Methods: We analyzed data from an ongoing case-control study of white (N=262) and black (N=168) veterans at the Durham VA Hospital. Cases were 156 men with biopsy-confirmed PC. Controls were men who had undergone PSA testing but were not recommended for further evaluation. Demographic and lifestyle risk data were collected using self-administered questionnaires prior to diagnosis. Diet information was obtained using the Harvard food frequency questionnaire. Logistic regression models estimated PC risk and results were adjusted for age, race, body mass index BMI and caloric intake.
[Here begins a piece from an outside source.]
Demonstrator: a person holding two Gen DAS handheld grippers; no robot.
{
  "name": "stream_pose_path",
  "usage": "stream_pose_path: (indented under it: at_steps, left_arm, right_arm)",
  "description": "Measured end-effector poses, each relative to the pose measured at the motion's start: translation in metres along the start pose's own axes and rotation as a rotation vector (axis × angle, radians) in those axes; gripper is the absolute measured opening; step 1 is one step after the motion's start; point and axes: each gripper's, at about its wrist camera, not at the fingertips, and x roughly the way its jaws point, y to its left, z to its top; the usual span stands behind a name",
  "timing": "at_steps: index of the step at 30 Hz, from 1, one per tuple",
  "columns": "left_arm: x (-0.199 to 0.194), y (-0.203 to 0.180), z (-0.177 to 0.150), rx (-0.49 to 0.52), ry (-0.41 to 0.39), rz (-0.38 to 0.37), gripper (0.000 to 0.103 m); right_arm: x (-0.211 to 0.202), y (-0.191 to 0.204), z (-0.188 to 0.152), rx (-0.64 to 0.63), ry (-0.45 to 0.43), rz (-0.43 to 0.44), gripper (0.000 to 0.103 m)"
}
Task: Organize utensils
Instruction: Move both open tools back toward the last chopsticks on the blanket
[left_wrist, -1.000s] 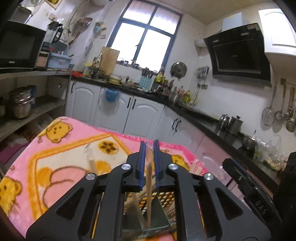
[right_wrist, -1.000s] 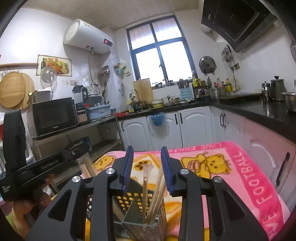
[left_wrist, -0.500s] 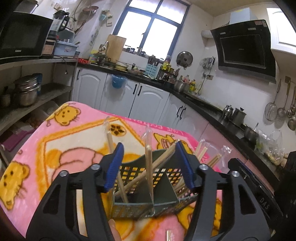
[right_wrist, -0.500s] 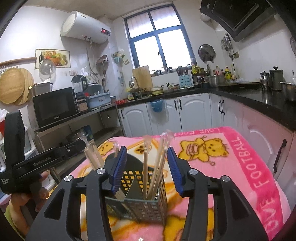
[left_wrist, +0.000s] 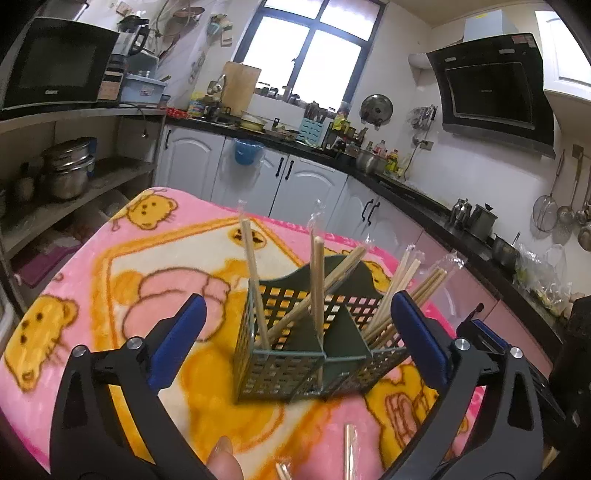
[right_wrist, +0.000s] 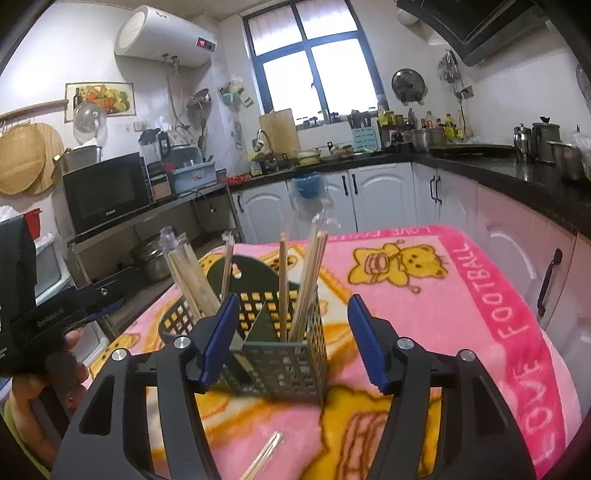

Results: Among controls, median carbohydrate intake was 224 gms/day, which amounted to 49% (IQR 43-55%) of calories from carbohydrates. Higher total carbohydrate intake was associated with reduced PC risk (3rd tertile vs. 1st tertile, OR=0.29, 95%CI 0.11-0.72, p-trend=0.007). Though associations were similar in black and white men, this only reached significance in black men (p-trend=0.007). When carbohydrate intake was measured as percent of energy from carbohydrates, higher intake was associated with reduced PC risk (3rd tertile vs. 1st tertile, OR=0.57, 95%CI 0.34-0.96, p=0.033). Again, results were similar in both races, though this only reached significance in black men (p-trend=0.025). Similarly, higher fiber intake (p-trend=0.047) was associated with lower risk of PC, with results similar in black and white men. On the contrary, GI was unrelated to PC risk among all men with a suggestion that higher GI may be linked with increased PC risk in black men (p-trend=0.06). When stratified by grade, associations for all dietary factors examined were similar for both low- and high-grade disease.
Conclusion: Among men consuming a Western diet, our findings suggest higher carbohydrate intake and thereby lower intake of other macronutrients (i.e. protein and fat) may be associated with reduced risk of overall PC and both low- and high-grade PC. However, when examining the GI of the diet, though there was no overall association, there was a suggestion that high GI foods may increase PC risk in black men. While larger studies are needed to confirm our findings, especially in black men, these data suggest that among men consuming a Western diet, those eating more complex carbohydrates (i.e. fiber, whole grains) but not refined carbohydrates may have lower PC risk.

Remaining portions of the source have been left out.